In an editorial published Friday, ahead of the document’s publication, the New York Times accused congressional Republicans of “undermining the credibility of the law enforcement community,” which they had “once defended so ardently.”
It was left to the satirical news website the Onion to point out the obvious absurdity of such arguments:
Stressing that such an action would be highly reckless, FBI Director Christopher Wray warned Thursday that releasing the “Nunes Memo” could potentially undermine faith in the massive, unaccountable government secret agencies of the United States. “Making this memo public will almost certainly impede our ability to conduct clandestine activities operating outside any legal or judicial system on an international scale,” said Wray, noting that it was essential that mutual trust exist between the American people and the vast, mysterious cabal given free rein to use any tactics necessary to conduct surveillance on U.S. citizens or subvert religious and political groups.
Responding to the Democrats’ allegations that the publication of the document would threaten “national security,” journalist Glen Greenwald tweeted, “What conceivable argument is there that any part of the Nunes Memo could jeopardize national security?”
The Times editorial effectively argues that no documents critical of the actions of the US intelligence apparatus should be published. To make this point, the Times quotes Democratic Senator Ron Wyden, who argued against the release of the memo on the grounds that the public would “see this release as proof that selective classification is used more often to deceive them than to protect them.”
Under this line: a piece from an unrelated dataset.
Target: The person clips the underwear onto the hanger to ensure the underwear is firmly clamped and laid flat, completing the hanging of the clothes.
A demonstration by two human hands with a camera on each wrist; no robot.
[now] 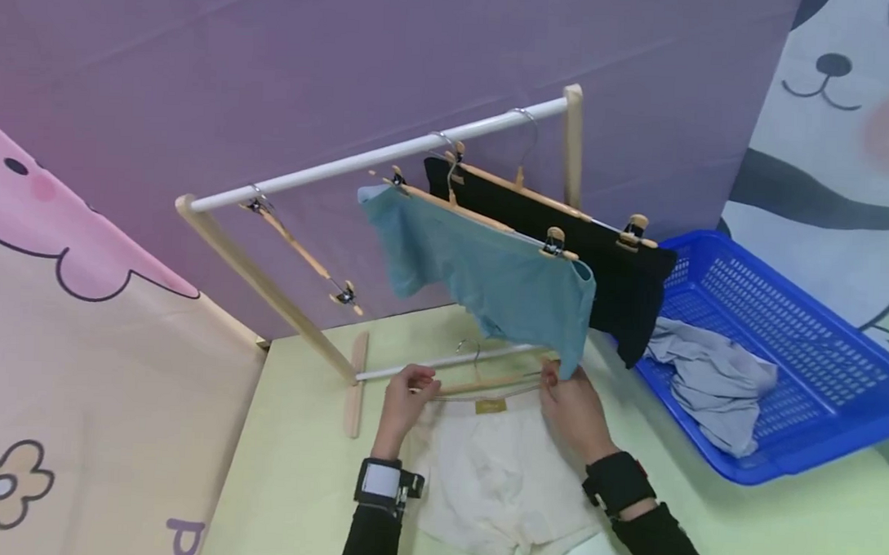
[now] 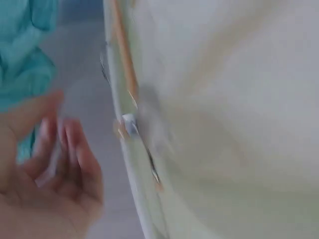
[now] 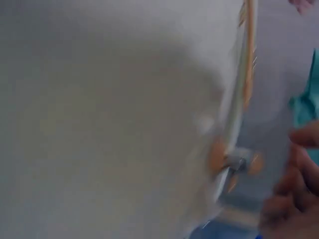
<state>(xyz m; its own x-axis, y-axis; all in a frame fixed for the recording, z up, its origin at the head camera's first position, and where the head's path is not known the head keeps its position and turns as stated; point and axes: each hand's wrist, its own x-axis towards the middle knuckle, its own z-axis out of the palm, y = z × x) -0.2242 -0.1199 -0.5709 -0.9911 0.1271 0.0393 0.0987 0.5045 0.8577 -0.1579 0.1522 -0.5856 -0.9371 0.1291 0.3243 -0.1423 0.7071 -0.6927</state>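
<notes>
Cream-white shorts (image 1: 482, 467) lie flat on the table, waistband toward the rack. Along the waistband runs a wooden clip hanger (image 1: 488, 384), its metal hook pointing away. My left hand (image 1: 407, 403) is at the hanger's left end; in the left wrist view its loosely bent fingers stand apart from a clip (image 2: 129, 125), nothing between them. My right hand (image 1: 575, 409) is at the other end, under the hanging teal shorts (image 1: 489, 254). The right wrist view, blurred, shows its bent fingers beside a clip (image 3: 237, 162) at the white cloth's edge, apparently not touching it.
A garment rack (image 1: 390, 155) with a white rail stands behind the hands. Black shorts (image 1: 620, 292) and a bare clip hanger (image 1: 298, 248) hang from it too. At the right, a blue basket (image 1: 832, 324) contains grey cloth (image 1: 713, 385).
</notes>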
But it is, of course true that “selective classification” is used to deceive the American people. This was demonstrated by the release of the classified Pentagon Papers in 1971, which documented how flagrantly and extensively the Kennedy, Johnson, and Nixon administrations lied to the American people about the Vietnam War.
As The Post, the recently-released film by Stephen Spielberg effectively documents, the New York Times and Washington Post made the decision at the time to defy the Nixon administration and publish the Pentagon Papers, rejecting the spurious argument that their publication would harm “national security.”
The editorial published in the Times Friday reads like a cruder version of the arguments put forward by the Nixon White House to block the release of the Pentagon Papers. If one were to take the editorial at face value, one would conclude that, if the Times had the Nunes memo in its sole possession, it would never have published it.
The Times has become little more than a mouthpiece for the US intelligence agencies, whose aim is to prevent the dissemination of any information that they see as harmful to the interests of the American ruling class and the capitalist state.